Powerful upward revision of growth in Spain. The Spanish GDP registers a variation of 1.5% in the second quarter of 2022 compared to the previous quarter in terms of volume (discounting inflation or the GDP deflator). This rate is 1.7 points higher than that registered in the first quarter (that the INE has revised downwards with a contraction of -0.2%) and four tenths higher than the figure advanced last July. This increased growth is due roughly, to a better performance of exports, compared to the fall in imports. On the other hand, the year-on-year change in GDP stands at 6.8%, compared to 6.7% in the previous quarter. This rate is five tenths higher than the one advanced on July 29, As reported by the National Institute of Statistics.
The contribution of national demand to the year-on-year GDP growth is 1.9 points, which is 1.9 points lower than in the first quarter. On the contrary, foreign demand has contributed 2.1 points more than in the previous GDP publication. Thus, the entire upward revision of the data is thanks to a better performance of exports.
It must be taken into account that in terms of national accounting, the expenditure of tourists in Spain counts as ‘export of tourist services’which represents an important contribution to the national economy, especially when comparing with 2021, when travel restrictions were still very strict.

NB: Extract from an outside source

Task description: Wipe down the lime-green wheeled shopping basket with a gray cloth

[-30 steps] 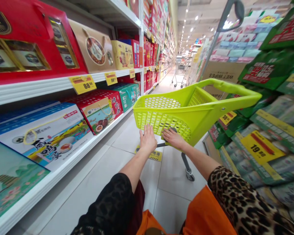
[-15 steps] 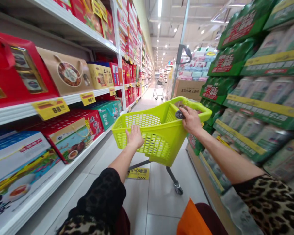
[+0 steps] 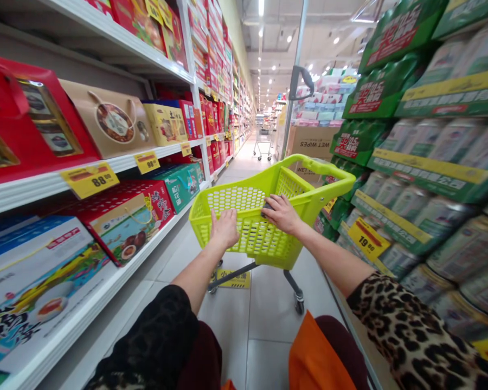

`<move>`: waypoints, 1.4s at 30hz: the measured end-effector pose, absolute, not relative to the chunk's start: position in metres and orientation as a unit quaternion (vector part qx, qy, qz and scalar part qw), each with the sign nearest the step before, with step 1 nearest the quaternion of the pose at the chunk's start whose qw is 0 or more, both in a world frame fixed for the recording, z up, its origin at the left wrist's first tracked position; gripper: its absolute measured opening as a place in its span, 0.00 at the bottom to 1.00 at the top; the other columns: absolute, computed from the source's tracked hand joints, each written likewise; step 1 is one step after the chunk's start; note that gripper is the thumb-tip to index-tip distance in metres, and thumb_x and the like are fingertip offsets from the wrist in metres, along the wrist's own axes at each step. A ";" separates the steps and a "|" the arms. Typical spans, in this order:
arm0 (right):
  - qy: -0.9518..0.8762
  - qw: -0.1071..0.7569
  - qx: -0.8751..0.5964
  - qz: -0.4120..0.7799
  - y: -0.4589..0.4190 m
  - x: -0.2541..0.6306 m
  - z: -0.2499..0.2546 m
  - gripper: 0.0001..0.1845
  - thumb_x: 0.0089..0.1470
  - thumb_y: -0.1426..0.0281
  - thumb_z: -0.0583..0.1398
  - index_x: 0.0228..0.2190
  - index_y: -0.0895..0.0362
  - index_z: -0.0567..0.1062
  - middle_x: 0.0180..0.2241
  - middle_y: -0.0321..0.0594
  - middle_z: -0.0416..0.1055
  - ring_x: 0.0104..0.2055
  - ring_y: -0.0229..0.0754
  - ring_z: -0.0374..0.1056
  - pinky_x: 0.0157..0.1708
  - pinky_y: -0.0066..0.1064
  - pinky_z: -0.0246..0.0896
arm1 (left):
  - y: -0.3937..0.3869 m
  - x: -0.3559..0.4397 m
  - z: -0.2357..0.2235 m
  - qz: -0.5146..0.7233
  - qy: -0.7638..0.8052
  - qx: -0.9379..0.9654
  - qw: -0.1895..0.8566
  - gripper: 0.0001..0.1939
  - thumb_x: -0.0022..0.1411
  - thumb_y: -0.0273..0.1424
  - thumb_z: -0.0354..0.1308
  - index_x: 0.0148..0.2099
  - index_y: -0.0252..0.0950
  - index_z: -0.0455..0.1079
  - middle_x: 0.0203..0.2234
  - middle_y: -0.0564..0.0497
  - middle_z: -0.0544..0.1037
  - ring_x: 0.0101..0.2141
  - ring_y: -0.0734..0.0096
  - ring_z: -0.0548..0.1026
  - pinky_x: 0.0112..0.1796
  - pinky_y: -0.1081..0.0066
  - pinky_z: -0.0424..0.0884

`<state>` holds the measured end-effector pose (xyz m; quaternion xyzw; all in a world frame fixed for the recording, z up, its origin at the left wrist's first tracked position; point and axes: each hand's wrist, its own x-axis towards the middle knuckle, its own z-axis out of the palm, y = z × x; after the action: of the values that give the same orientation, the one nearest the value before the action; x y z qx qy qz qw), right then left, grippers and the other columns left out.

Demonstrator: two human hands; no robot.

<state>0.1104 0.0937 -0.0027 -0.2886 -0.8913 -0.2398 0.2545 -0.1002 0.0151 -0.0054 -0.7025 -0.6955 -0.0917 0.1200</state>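
A lime-green plastic shopping cart with grey legs stands sideways in front of me. My left hand grips the near rim of its basket towards the left, its fingers over the edge. Further right along the same rim is my right hand, closed around a small dark grey wad pressed near the rim. What the wad is made of, I cannot make out. Through the holes the basket shows nothing inside. The cart's handle rises at the right, with neither hand on it.
Shelves of boxed goods run along the left. Stacked drink cans in green packs line the right. Behind the cart are wet-wipe cartons beside a metal post, and a distant wire trolley. An orange cloth hangs at my knees.
My right hand has slid left along the rim, away from the handle end, carrying the dark grey wad. My left hand stays on the rim.
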 end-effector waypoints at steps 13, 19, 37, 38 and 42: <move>-0.848 0.329 -0.370 -0.190 0.104 0.125 -0.001 0.19 0.54 0.70 0.54 0.48 0.57 0.72 0.52 0.52 0.60 0.52 0.52 0.55 0.52 0.45 0.51 | 0.000 -0.078 -0.007 -0.120 -0.734 -0.658 0.114 0.28 0.51 0.30 0.49 0.56 0.30 0.57 0.49 0.38 0.68 0.52 0.53 0.63 0.58 0.46 0.44; -0.871 0.312 -0.349 -0.147 0.098 0.096 -0.013 0.17 0.58 0.65 0.53 0.46 0.55 0.73 0.50 0.50 0.62 0.49 0.49 0.57 0.49 0.41 0.52 | -0.003 -0.083 -0.002 -0.086 -0.694 -0.711 0.073 0.32 0.51 0.34 0.50 0.59 0.32 0.53 0.53 0.40 0.66 0.54 0.55 0.62 0.58 0.48 0.46; -0.866 0.322 -0.374 -0.080 0.098 0.089 -0.024 0.14 0.56 0.70 0.52 0.42 0.57 0.74 0.45 0.48 0.64 0.48 0.46 0.59 0.48 0.37 0.54 | -0.006 -0.054 -0.012 -0.071 -0.669 -0.740 0.018 0.43 0.49 0.37 0.53 0.64 0.26 0.42 0.62 0.38 0.52 0.62 0.56 0.47 0.60 0.53 0.45; -0.867 0.321 -0.374 -0.079 0.097 0.090 -0.024 0.14 0.56 0.70 0.52 0.42 0.57 0.74 0.45 0.48 0.64 0.48 0.46 0.59 0.48 0.37 0.54 | -0.004 -0.054 -0.011 -0.069 -0.658 -0.750 0.010 0.43 0.50 0.37 0.53 0.64 0.26 0.42 0.62 0.38 0.52 0.62 0.57 0.48 0.60 0.54 0.46; -0.876 0.297 -0.372 -0.078 0.102 0.107 -0.022 0.13 0.56 0.70 0.53 0.39 0.57 0.75 0.42 0.47 0.65 0.45 0.46 0.61 0.47 0.36 0.55 | -0.001 -0.066 -0.007 -0.049 -0.661 -0.748 -0.027 0.43 0.51 0.40 0.54 0.64 0.28 0.42 0.63 0.38 0.51 0.62 0.56 0.48 0.59 0.51 0.45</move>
<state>0.1070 0.1017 -0.0216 -0.3718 -0.8761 -0.0779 0.2969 -0.0661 -0.0009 -0.0073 -0.7480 -0.6613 -0.0487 -0.0273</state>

External demand has presented a contribution of 4.9 points, 2.1 points higher than that of the previous quarter. The INE has revised Spain’s exports very upwards (they enter the GDP equation with a positive sign), while it has greatly reduced imports, which enter by subtracting in the equation that is formulated as follows: GDP= final consumption expenditure + gross capital formation (investment) + exports – imports. Although it seems strange, a simple drop in imports, ceteris paribus, triggers a higher GDP figure.
So with this revision comes an unexpected turn of events. The contribution of foreign demand has become the main contributor to GDP growth, contributing 4.9 points (compared to 3.6 in the first estimate), while domestic demand has only contributed 1.9 points (compared to to the 2.6 that he had contributed in the first estimation).
Although the GDP data is positive, this drop in domestic demand may be the reflection of a national consumer that has started saving as a precaution in the face of future expectations about growth and employment that are dimming at a forced pace.
This downward revision in the first quarter has been the product of the investment crash (gross capital formation), a fall that was not included in the first INE publications and that is now estimated at a 5% decrease compared to the last quarter of 2021.
Spain contracted in the first quarter
In addition, the INE has revised downwards the growth of the first quarter of 2022, when the economy contracted by -0.2%, compared to the 0.2% expansion that had been announced in the previous publication. This drop in GDP in the first quarter ‘inflates’ the rise (quarterly rate of change) in GDP in the second quarter.
In this case, the downward revision is due to the collapse of investment (gross capital formation). While in previous publications a positive investment growth was calculated, in the latest review (published this Friday) it has been concluded that investment fell by 5%. This drop in investment was 100% to blame for the downward revision of the first quarter.
Inflation and employment
On the other hand, the implicit GDP deflator increases by 3.6% (due to the rise in inflation) compared to the same quarter of 2021, three tenths more than in the last quarter.
Employment in the economy, in terms of hours worked, registered a quarter-on-quarter variation of 1.1%. This rate is smaller in the case of full-time equivalent jobs (1.0%, which is 1.1 points more than in the first quarter) due to the increase in the average full-time working hours ( 0.1%).
In year-on-year terms, hours worked grew by 3.3%, a rate 3.7 points lower than that of the first quarter of 2022, and full-time equivalent positions grew by 5.2%, one tenth less than in the first quarter, which represents an increase of 939 thousand full-time equivalent jobs in one year.